School of Computer Science and Technology, Liaocheng University, Liaocheng, China.
School of Computer Science and Technology, Liaocheng University, Liaocheng, China; School of Information Engineering, HengXing University, Qingdao, China.
Comput Biol Chem. 2022 Aug;99:107720. doi: 10.1016/j.compbiolchem.2022.107720. Epub 2022 Jun 25.
Copy number variation (CNV) is a non-negligible structural variation on the genome. And next-generation sequencing (NGS) technology is widely used to detect CNVs due to the feature of high throughput and low cost on the whole genome. Based on the original MFCNV method, this paper proposes an improved CNV detection method, which is called CNVABNN. In comparison to the MFCNV method, CNVABNN has three advantages: (1) It adds detectable categories, and refines the categories of loss into hemi_loss and homo_loss. (2) It utilizes the idea of integrated learning. The AdaBoost algorithm is used as the core framework and neural networks are used as weak classifiers, then CNVABNN combines all of the weak classifiers into a strong classifier. The overall performance of CNV detection is improved by using the strong classifier. (3) The detection is optimized by predicting CNVs twice through neural networks and voting mechanisms. To evaluate the performance of CNVABNN, six existing detection methods are used for comparison. The experimental results show that CNVABNN achieves better results in terms of precision, sensitivity, and F1-score for both simulated and real samples.

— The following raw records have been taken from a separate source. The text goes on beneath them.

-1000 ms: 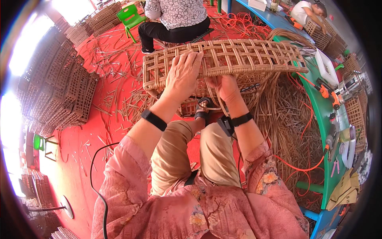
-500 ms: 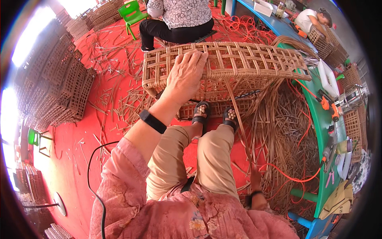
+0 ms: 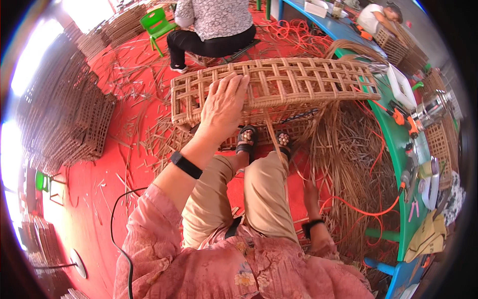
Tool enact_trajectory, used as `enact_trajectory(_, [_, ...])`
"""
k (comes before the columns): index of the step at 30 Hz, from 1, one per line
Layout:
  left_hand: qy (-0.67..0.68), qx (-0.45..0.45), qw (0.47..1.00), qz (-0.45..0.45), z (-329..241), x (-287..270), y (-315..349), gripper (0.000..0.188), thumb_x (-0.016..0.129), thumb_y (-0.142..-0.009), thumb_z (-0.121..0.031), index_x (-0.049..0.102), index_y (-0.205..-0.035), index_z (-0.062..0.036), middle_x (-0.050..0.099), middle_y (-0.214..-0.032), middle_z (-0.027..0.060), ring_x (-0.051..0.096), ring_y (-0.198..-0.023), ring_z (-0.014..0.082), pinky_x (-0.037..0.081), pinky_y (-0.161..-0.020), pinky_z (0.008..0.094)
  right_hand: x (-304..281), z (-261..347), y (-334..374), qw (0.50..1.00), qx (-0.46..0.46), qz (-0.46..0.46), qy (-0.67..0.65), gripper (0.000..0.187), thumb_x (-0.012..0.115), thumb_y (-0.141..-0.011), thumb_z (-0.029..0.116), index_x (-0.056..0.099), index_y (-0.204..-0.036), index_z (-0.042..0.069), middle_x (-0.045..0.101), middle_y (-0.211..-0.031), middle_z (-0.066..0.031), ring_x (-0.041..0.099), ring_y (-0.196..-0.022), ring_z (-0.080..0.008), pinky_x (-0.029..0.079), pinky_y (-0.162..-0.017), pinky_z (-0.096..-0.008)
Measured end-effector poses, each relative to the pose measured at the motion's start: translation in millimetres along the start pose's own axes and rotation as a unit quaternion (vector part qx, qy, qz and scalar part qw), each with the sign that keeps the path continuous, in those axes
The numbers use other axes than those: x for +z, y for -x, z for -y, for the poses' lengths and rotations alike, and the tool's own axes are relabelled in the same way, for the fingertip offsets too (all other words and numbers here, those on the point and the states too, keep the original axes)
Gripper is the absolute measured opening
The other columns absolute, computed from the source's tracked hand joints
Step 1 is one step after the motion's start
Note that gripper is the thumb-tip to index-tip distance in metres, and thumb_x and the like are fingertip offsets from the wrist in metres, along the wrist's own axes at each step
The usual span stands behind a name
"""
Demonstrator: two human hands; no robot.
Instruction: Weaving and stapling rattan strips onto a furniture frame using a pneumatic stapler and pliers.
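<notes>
A brown woven rattan basket [image 3: 294, 74] with an open lattice stands before my knees, its long side tilted up toward me. My left hand [image 3: 224, 103] is on the left part of this side, with the fingers hooked over the lattice and gripping it. A loose rattan strip [image 3: 272, 130] hangs from the basket's lower edge toward my right leg. Low beside my right knee is my right hand [image 3: 311, 197]. Its fingers are dim and blurred, so I cannot make out whether they hold the strip.
A heap of long rattan strips [image 3: 343, 164] lies on the red floor to the right. Beyond it stands a green table [image 3: 393, 144] with tools and an orange cord. Woven panels [image 3: 64, 104] are stacked at the left. A person [image 3: 214, 25] sits ahead near a green chair [image 3: 157, 24].
My right hand has risen a little beside my leg. The basket's near side has tipped slightly, and the loose strip hangs closer to my knee. My left hand keeps its hold.
</notes>
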State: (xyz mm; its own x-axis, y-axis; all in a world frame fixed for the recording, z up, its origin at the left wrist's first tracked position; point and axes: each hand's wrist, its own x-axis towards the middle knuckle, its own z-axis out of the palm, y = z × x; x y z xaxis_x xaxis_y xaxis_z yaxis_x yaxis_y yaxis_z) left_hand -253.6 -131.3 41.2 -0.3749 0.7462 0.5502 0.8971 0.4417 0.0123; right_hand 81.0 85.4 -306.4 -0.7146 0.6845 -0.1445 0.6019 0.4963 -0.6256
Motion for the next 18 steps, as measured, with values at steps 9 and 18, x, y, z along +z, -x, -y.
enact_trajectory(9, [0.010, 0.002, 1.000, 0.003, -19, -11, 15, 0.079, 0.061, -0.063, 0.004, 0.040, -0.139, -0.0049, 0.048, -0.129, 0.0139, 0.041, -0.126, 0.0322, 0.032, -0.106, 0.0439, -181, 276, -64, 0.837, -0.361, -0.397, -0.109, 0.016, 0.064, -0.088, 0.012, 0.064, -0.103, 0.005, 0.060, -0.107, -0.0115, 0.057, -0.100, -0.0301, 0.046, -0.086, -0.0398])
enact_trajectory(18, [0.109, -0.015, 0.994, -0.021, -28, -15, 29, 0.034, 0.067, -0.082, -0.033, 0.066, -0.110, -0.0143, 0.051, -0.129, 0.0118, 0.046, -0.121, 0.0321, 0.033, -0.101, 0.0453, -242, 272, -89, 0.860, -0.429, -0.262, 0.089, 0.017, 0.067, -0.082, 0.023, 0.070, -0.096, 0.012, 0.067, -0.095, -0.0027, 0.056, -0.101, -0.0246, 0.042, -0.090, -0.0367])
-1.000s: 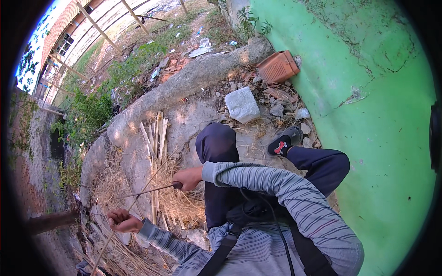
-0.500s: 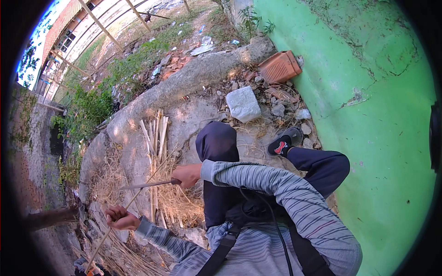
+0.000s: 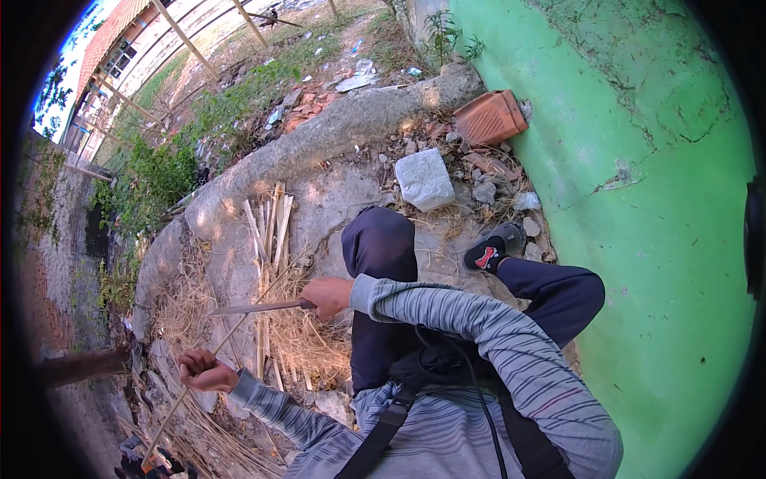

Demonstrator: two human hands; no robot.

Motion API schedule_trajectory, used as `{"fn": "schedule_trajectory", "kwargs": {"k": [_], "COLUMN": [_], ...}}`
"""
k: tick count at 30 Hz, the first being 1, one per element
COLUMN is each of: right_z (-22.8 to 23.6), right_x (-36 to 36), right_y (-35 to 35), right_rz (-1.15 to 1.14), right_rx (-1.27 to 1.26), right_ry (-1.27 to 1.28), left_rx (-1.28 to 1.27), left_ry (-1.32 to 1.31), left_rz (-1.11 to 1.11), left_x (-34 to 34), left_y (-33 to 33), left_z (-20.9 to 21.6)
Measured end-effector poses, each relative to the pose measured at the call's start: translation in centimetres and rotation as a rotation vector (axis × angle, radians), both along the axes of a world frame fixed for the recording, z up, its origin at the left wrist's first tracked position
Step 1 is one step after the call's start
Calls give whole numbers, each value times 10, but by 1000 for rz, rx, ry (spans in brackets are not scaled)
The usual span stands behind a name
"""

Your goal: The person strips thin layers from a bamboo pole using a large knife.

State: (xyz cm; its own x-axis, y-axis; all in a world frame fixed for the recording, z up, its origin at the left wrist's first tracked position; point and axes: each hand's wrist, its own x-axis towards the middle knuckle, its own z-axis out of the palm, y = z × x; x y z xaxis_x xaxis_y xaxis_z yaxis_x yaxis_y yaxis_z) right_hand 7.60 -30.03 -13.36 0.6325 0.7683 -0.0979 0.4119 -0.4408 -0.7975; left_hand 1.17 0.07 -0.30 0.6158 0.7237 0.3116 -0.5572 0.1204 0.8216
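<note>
My left hand [image 3: 207,370] is closed around a long, thin strip [image 3: 166,417], seemingly bamboo, which slants from the lower left up toward my knee. In my right hand [image 3: 329,298] is a knife [image 3: 262,308] with a dark handle, its blade pointing left. The blade lies across the strip a little beyond my left fist; whether it bites into the strip is too small to tell. Pale curly shavings [image 3: 315,349] are heaped on the ground beneath the knife, beside my bent leg. Several split, flat sticks [image 3: 279,227] lie just past the heap.
A whitish block [image 3: 424,180] and an orange clay piece [image 3: 491,118] sit among rubble ahead. A low, curved concrete edge [image 3: 295,148] bounds the spot. The green wall [image 3: 638,263] rises on my right. More long strips [image 3: 227,439] lie at lower left.
The knife has shifted slightly away from me and its blade lies a bit more level. My left fist has moved slightly left and forward, still holding the strip.
</note>
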Motion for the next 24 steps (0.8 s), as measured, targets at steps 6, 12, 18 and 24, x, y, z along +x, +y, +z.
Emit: {"fn": "schedule_trajectory", "kwargs": {"k": [6,12,18,24], "right_z": [2,-3,-13,-7], "right_x": [-1,1,5,7], "right_y": [1,11,1,1], "right_rz": [134,-27,110,-223], "right_rx": [79,-140,131,-169], "right_ry": [6,-6,108,-34], "left_rx": [-11,17,-13,-9], "left_ry": [-31,-27,-67,-162], "left_rz": [51,28,18,28], "left_x": [-11,-14,-3,-22], "left_y": [7,5,6,7], "left_z": [-3,0,-2,32]}}
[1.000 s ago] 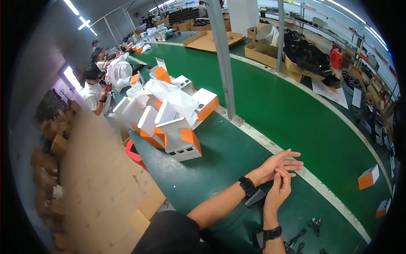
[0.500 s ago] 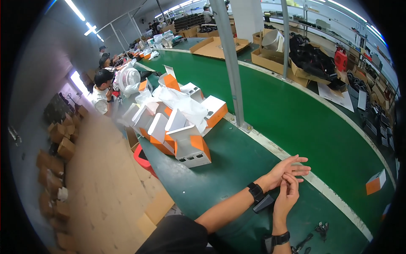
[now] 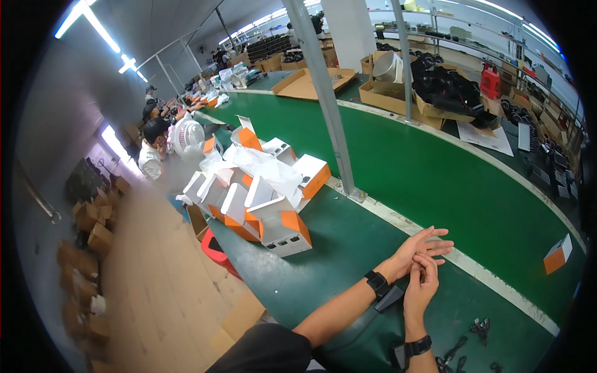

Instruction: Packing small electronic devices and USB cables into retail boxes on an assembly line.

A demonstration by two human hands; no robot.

拷贝数变异 (CNV) 是基因组上一种不可忽视的结构性变异。由于高通量和低成本的整体基因组特性,下一代测序 (NGS) 技术被广泛用于检测 CNV。基于原始的 MFCNV 方法,本文提出了一种改进的 CNV 检测方法,称为 CNVABNN。与 MFCNV 方法相比,CNVABNN 具有三个优势:(1) 它增加了可检测的类别,并将缺失类别细化为半缺失和纯缺失。(2) 它利用了集成学习的思想。AdaBoost 算法被用作核心框架,神经网络被用作弱分类器,然后 CNVABNN 将所有的弱分类器组合成一个强分类器。通过使用强分类器,整体 CNV 检测性能得到了提高。(3) 通过神经网络和投票机制两次预测 CNV 来优化检测。为了评估 CNVABNN 的性能,使用了六种现有的检测方法进行比较。实验结果表明,CNVABNN 在模拟和真实样本的精度、灵敏度和 F1 分数方面都取得了更好的结果。